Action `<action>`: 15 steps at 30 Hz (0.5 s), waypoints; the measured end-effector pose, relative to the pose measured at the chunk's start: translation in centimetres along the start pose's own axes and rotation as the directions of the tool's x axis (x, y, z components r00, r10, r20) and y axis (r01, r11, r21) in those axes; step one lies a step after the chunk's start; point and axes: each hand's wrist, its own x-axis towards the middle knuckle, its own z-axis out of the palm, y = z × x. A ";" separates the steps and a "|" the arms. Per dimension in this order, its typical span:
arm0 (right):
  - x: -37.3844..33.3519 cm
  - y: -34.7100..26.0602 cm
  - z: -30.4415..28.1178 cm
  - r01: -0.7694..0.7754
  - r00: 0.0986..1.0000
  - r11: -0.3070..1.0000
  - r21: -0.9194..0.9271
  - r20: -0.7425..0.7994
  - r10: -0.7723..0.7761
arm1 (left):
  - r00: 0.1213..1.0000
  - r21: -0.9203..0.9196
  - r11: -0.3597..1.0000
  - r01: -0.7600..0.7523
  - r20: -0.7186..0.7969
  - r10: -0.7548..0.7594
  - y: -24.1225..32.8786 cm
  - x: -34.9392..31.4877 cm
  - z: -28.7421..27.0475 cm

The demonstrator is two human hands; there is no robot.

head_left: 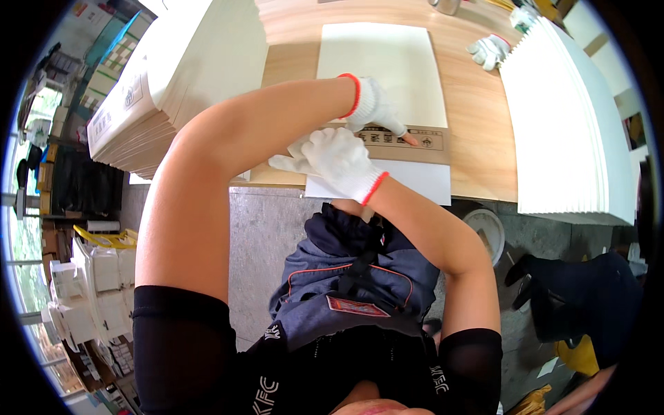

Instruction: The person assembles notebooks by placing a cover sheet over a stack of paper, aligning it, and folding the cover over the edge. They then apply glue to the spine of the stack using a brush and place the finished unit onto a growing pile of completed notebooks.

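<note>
A cream paper pad (380,55) lies on the wooden table in front of me, with a brown printed strip (434,140) across its near end. White paper (422,181) shows below the strip and juts past the table edge. My left hand (373,109), in a white glove with a red cuff, reaches across and rests on the strip. One bare fingertip stretches to the right along it. Nearer and further left, my gloved right hand (335,160) bends over the strip's left part, thumb pointing left. Its curled fingers are mostly hidden beneath it.
A tall stack of pads (176,90) stands at the left of the table (477,159). Another stack of white pads (564,131) stands at the right, beside a loose white glove (489,52). A round white bucket (486,232) and another person's dark clothing (581,297) are at the lower right.
</note>
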 end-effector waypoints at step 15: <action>-21.5 15.8 -5.5 -0.388 0.907 0.744 -0.544 -0.085 0.412 | 0.790 -0.111 0.924 0.365 -0.488 -0.370 10.1 -2.7 2.8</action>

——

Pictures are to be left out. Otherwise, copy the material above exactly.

Action `<action>`: 15 steps at 30 Hz (0.5 s), waypoints; the measured end-effector pose, relative to the pose measured at the chunk's start: translation in centimetres along the start pose's own axes and rotation as the directions of the tool's x axis (x, y, z components r00, r10, r20) and y axis (r01, r11, r21) in those axes; step one lies a step after the chunk's start; point and axes: each hand's wrist, its own x-axis towards the middle knuckle, its own z-axis out of the palm, y = z × x. A ";" separates the steps and a "|" the arms. Per dimension in this order, its typical span:
arm0 (right):
  - x: -37.3844..33.3519 cm
  - y: -34.7100..26.0602 cm
  - z: -30.4415..28.1178 cm
  - r01: -0.7694..0.7754
  - r00: 0.0986..1.0000
  - r11: -0.3070..1.0000
  - r21: -0.9194..0.9271
  - r20: -0.7425..0.7994
  - r10: -0.7723..0.7761
arm1 (left):
  - r00: 0.1213..1.0000
  - r21: -0.9203..0.9196
  - r11: -0.3597..1.0000
  - r01: -0.7600..0.7523
  - r20: -0.7186..0.7969
  - r10: -0.7548..0.7594
  - y: -24.1225..32.8786 cm
  - x: -34.9392..31.4877 cm
  - z: -28.7421..27.0475 cm

The demonstrator is two human hands; there is no robot.

head_left: 

Instruction: The person assembles notebooks by placing a cover sheet over a stack of paper, aligning it, and folding the cover over the edge. They then apply glue to the spine of the stack using a brush and place the finished unit onto a growing pile of completed notebooks.

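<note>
A cream paper pad (380,55) lies on the wooden table in front of me, with a brown printed strip (434,140) across its near end. White paper (422,181) shows below the strip and juts past the table edge. My left hand (373,109), in a white glove with a red cuff, reaches across and rests on the strip. One bare fingertip stretches to the right along it. Nearer and further left, my gloved right hand (335,160) bends over the strip's left part, thumb pointing left. Its curled fingers are mostly hidden beneath it.
A tall stack of pads (176,90) stands at the left of the table (477,159). Another stack of white pads (564,131) stands at the right, beside a loose white glove (489,52). A round white bucket (486,232) and another person's dark clothing (581,297) are at the lower right.
</note>
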 end-effector waypoints at step 15: <action>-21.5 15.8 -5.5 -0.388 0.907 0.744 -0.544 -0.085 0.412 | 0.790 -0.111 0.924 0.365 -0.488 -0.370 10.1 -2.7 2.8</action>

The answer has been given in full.